(Beginning of LISTED RECORDS)
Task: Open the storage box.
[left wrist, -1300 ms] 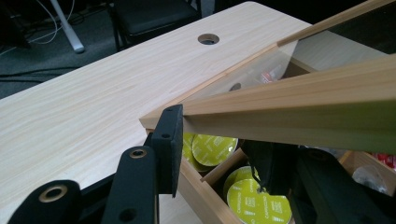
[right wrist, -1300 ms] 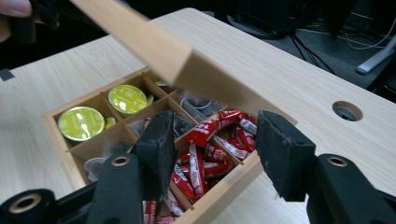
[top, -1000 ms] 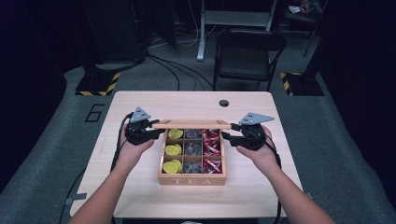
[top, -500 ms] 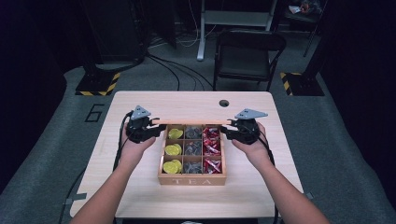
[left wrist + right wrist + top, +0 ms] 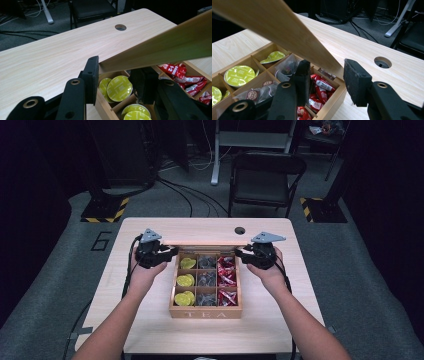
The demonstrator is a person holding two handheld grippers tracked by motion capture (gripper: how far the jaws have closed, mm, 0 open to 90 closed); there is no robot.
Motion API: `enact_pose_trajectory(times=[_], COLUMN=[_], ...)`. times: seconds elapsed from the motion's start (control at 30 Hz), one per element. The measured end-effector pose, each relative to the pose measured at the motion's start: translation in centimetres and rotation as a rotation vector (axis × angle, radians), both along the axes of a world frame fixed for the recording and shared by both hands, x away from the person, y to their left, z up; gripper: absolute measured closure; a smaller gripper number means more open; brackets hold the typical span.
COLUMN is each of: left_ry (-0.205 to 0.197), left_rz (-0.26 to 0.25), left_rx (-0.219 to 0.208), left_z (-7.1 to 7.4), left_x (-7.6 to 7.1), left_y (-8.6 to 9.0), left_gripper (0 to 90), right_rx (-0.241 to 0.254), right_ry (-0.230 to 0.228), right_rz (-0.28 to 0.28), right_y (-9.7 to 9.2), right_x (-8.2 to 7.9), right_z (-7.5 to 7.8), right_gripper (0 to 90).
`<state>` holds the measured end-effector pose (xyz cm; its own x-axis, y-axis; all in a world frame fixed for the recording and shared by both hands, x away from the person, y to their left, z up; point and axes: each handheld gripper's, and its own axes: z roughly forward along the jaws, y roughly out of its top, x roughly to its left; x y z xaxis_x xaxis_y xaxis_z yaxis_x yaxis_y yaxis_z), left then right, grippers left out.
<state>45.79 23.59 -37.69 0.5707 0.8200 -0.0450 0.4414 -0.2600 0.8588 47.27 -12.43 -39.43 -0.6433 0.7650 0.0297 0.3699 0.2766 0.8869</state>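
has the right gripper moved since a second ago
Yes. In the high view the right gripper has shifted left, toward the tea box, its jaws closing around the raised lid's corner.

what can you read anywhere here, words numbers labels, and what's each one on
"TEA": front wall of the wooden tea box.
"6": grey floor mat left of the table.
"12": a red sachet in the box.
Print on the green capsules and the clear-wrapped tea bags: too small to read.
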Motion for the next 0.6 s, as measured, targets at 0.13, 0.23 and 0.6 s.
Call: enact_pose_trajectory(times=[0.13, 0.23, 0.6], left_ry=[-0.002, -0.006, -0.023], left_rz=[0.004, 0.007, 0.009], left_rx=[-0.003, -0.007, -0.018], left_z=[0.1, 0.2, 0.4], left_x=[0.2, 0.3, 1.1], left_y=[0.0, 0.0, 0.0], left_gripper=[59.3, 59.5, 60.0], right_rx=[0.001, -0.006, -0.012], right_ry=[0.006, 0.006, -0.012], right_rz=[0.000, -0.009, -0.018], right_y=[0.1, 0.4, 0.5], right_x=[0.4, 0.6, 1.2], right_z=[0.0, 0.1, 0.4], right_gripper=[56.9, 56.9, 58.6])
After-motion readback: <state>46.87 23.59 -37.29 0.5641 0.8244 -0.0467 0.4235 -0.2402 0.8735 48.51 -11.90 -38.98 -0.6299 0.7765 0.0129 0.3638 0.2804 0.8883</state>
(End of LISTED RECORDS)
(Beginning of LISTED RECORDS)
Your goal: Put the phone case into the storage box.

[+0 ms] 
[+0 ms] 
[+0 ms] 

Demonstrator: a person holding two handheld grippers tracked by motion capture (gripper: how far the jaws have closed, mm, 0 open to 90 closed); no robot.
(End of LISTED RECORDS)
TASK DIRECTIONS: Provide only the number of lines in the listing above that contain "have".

SOLUTION TO THE EXERCISE: 2